Gaussian Error Linear Unit (GeLU)#

Definition and Formula#

GeLU activation function is defined as:

\(\text{GeLU}(x) = x \cdot \Phi(x)\)

where \(\Phi(x)\) is the cumulative distribution function (CDF) of the standard normal distribution:

\(\Phi(x) = \frac{1}{2}[1 + \text{erf}(\frac{x}{\sqrt{2}})]\)

Practical Approximation#

For computational efficiency, GeLU can be approximated as:

\(\text{GeLU}(x) \approx 0.5x(1 + \tanh[\sqrt{2/\pi}(x + 0.044715x^3)])\)

Intuition Behind GeLU#

In GeLU, the output is \(x \Phi(x)\), where \(\Phi(x)\) is the cumulative distribution function (CDF) of the standard normal distribution. This combines \(x\) with a probabilistic weighting based on its magnitude and sign, as determined by the CDF.

Key Interactions#

Large positive \(x\)#

  • \(\Phi(x) \approx 1\), so \(x\) is kept almost as-is

  • These values are important and should be retained

  • Behavior similar to ReLU in this region

Small positive \(x\)#

  • \(\Phi(x) < 1\), so \(x\) is scaled down

  • These values are less critical but still contribute

  • Provides smooth transition unlike ReLU

Large negative \(x\)#

  • \(\Phi(x) \approx 0\), so \(x\) is suppressed

  • Reduces large negative contributions

  • Helps prevent destabilizing large negative summations

Near-zero \(x\)#

  • Function smoothly transitions

  • Ensures differentiability

  • Avoids sharp cuts like ReLU

Note: GeLU is a deterministic function. There is no random sampling happening.

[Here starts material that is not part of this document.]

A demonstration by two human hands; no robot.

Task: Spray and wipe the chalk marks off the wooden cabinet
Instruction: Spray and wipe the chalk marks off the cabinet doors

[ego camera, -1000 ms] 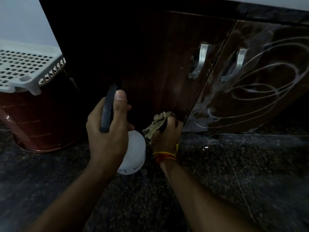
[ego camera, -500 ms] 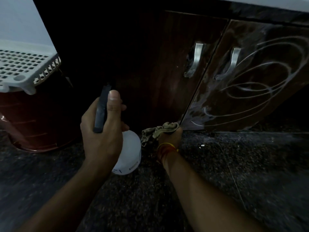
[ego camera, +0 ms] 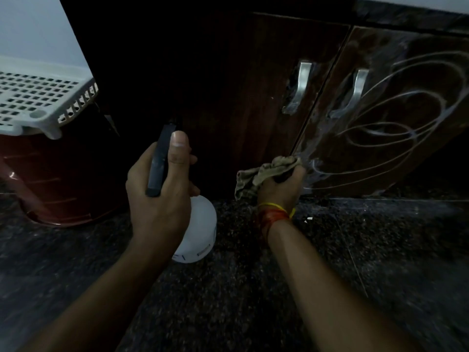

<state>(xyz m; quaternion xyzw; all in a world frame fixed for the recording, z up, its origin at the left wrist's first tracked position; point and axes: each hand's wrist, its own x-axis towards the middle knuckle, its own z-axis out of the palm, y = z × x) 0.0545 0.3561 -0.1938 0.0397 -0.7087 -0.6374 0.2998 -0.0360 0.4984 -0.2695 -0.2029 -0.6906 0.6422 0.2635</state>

The key idea is that input values are modulated according to their magnitude and sign, using the CDF of the standard normal distribution.

Comparison with Common Activation Functions#

ReLU#

\(\text{ReLU}(x) = \max(0, x)\)

  • Most commonly used activation function

  • Zero output for negative inputs

  • Linear for positive inputs

  • Non-differentiable at \(x = 0\)

Leaky ReLU#

\(\text{Leaky ReLU}(x) = \max(\alpha x, x)\), where \(\alpha\) is typically 0.01

  • Modified version of ReLU

  • Small positive slope for negative inputs

  • Still non-differentiable at \(x = 0\)

  • Fixed slope parameter \(\alpha\)

Sigmoid#

\(\sigma(x) = \frac{1}{1 + e^{-x}}\)

  • Classic activation function

  • Output range [0,1]

  • Smooth and differentiable

  • Suffers from vanishing gradients

  • Non-zero centered outputs

Tanh#

\(\tanh(x) = \frac{e^x - e^{-x}}{e^x + e^{-x}}\)

  • Scaled and shifted sigmoid

  • Output range [-1,1]

  • Zero-centered

  • Still has vanishing gradients

  • Higher computational cost

Swish#

\(\text{Swish}(x) = x \cdot \sigma(\beta x)\)

  • Similar form to GeLU

  • Uses learnable parameter \(\beta\)

  • Non-monotonic like GeLU

  • More complex to implement

  • Potential overfitting due to parameter

ELU#

\(\text{ELU}(x) = \begin{cases} x & \text{if } x > 0 \\ \alpha(e^x - 1) & \text{if } x \leq 0 \end{cases}\)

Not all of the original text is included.